Directions
Would you repeat every line of the data exactly?

Data
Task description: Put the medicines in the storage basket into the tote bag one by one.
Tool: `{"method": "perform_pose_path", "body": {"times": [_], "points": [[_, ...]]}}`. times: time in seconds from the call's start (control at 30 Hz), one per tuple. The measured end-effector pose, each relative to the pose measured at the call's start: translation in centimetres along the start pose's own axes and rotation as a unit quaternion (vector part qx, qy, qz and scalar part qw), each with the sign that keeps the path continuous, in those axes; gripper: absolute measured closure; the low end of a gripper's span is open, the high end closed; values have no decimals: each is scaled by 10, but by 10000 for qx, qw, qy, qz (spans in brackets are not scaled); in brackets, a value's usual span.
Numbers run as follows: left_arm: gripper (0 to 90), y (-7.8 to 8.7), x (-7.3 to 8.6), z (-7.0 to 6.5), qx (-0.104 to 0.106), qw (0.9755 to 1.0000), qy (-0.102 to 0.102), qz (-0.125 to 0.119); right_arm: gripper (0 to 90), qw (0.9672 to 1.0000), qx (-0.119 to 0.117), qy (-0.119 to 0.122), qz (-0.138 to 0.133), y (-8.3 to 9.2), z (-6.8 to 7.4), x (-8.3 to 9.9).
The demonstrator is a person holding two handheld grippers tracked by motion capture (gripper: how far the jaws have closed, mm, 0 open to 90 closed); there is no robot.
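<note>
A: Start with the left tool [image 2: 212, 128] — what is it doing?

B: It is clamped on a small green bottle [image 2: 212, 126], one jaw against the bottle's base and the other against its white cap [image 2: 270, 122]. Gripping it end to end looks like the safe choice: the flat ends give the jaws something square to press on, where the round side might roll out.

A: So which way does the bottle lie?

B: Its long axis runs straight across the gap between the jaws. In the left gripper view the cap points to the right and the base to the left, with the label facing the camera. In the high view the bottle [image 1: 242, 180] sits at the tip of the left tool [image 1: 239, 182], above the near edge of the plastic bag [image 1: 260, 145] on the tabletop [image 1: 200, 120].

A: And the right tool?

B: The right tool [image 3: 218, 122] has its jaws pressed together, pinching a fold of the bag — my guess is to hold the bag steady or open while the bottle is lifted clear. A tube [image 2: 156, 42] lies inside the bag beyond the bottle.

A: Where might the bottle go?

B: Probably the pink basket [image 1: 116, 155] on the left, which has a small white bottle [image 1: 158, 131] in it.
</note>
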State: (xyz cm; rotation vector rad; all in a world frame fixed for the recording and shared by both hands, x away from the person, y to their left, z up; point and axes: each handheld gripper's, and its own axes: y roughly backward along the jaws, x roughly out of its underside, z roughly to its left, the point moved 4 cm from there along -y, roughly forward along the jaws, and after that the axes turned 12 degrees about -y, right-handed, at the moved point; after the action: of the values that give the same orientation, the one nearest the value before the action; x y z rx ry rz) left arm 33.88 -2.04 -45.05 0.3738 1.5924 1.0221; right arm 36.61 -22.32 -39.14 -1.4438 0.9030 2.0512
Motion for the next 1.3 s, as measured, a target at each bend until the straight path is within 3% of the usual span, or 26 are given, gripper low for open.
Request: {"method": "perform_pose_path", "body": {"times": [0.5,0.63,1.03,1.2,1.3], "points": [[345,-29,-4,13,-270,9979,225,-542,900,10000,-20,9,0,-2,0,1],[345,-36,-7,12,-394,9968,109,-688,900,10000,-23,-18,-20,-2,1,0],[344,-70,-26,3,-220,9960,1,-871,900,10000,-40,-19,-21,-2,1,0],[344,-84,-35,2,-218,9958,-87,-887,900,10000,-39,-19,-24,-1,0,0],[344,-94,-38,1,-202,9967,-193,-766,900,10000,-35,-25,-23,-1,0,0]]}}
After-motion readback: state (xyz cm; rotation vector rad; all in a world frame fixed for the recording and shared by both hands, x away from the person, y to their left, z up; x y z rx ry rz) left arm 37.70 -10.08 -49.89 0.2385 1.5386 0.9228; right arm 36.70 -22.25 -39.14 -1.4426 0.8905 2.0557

Written response
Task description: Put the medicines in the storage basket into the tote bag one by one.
Tool: `{"method": "perform_pose_path", "body": {"times": [_], "points": [[_, ...]]}}`. times: time in seconds from the call's start (control at 30 Hz), one per tuple. The measured end-effector pose, each relative to the pose measured at the call's start: translation in centimetres along the start pose's own axes and rotation as a unit quaternion (vector part qx, qy, qz and scalar part qw), each with the sign that keeps the path continuous, in those axes; gripper: absolute measured closure; the low end of a gripper's span is open, the high end closed; values have no decimals: each is scaled by 10, but by 10000 for qx, qw, qy, qz (spans in brackets are not scaled); in brackets, a value's usual span.
Numbers run as follows: left_arm: gripper (0 to 90), y (-7.8 to 8.7), x (-7.3 to 8.6), z (-7.0 to 6.5), qx (-0.104 to 0.106), qw (0.9755 to 1.0000), qy (-0.102 to 0.102), qz (-0.125 to 0.119); right_arm: gripper (0 to 90), qw (0.9672 to 1.0000), qx (-0.119 to 0.117), qy (-0.119 to 0.122), qz (-0.138 to 0.133), y (-8.3 to 9.2), z (-6.8 to 7.4), x (-8.3 to 9.9).
The demonstrator is a person holding two handheld grippers tracked by motion capture (gripper: how far the jaws have closed, mm, 0 open to 90 closed); there is no robot.
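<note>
A: Start with the left tool [image 2: 212, 128] — what is it doing?

B: It is clamped on a small green bottle [image 2: 212, 126], one jaw against the bottle's base and the other against its white cap [image 2: 270, 122]. Gripping it end to end looks like the safe choice: the flat ends give the jaws something square to press on, where the round side might roll out.

A: So which way does the bottle lie?

B: Its long axis runs straight across the gap between the jaws. In the left gripper view the cap points to the right and the base to the left, with the label facing the camera. In the high view the bottle [image 1: 242, 180] sits at the tip of the left tool [image 1: 239, 182], above the near edge of the plastic bag [image 1: 260, 145] on the tabletop [image 1: 200, 120].

A: And the right tool?

B: The right tool [image 3: 218, 122] has its jaws pressed together, pinching a fold of the bag — my guess is to hold the bag steady or open while the bottle is lifted clear. A tube [image 2: 156, 42] lies inside the bag beyond the bottle.

A: Where might the bottle go?

B: Probably the pink basket [image 1: 116, 155] on the left, which has a small white bottle [image 1: 158, 131] in it.
</note>
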State: (xyz cm; rotation vector rad; all in a world frame fixed for the recording and shared by both hands, x away from the person, y to their left, z up; point and axes: each handheld gripper's, and its own axes: y roughly backward along the jaws, x roughly out of its underside, z roughly to its left, the point moved 4 cm from there along -y, roughly forward along the jaws, and after that the axes turned 12 degrees about -y, right-handed, at the moved point; after the action: of the values that give the same orientation, the one nearest the value before the action; x y z rx ry rz) left arm 33.88 -2.04 -45.05 0.3738 1.5924 1.0221; right arm 36.61 -22.32 -39.14 -1.4438 0.9030 2.0512
Motion for the next 1.3 s, as measured, a target at each bend until the straight path is within 3% of the usual span, or 26 are given, gripper low for open.
Request: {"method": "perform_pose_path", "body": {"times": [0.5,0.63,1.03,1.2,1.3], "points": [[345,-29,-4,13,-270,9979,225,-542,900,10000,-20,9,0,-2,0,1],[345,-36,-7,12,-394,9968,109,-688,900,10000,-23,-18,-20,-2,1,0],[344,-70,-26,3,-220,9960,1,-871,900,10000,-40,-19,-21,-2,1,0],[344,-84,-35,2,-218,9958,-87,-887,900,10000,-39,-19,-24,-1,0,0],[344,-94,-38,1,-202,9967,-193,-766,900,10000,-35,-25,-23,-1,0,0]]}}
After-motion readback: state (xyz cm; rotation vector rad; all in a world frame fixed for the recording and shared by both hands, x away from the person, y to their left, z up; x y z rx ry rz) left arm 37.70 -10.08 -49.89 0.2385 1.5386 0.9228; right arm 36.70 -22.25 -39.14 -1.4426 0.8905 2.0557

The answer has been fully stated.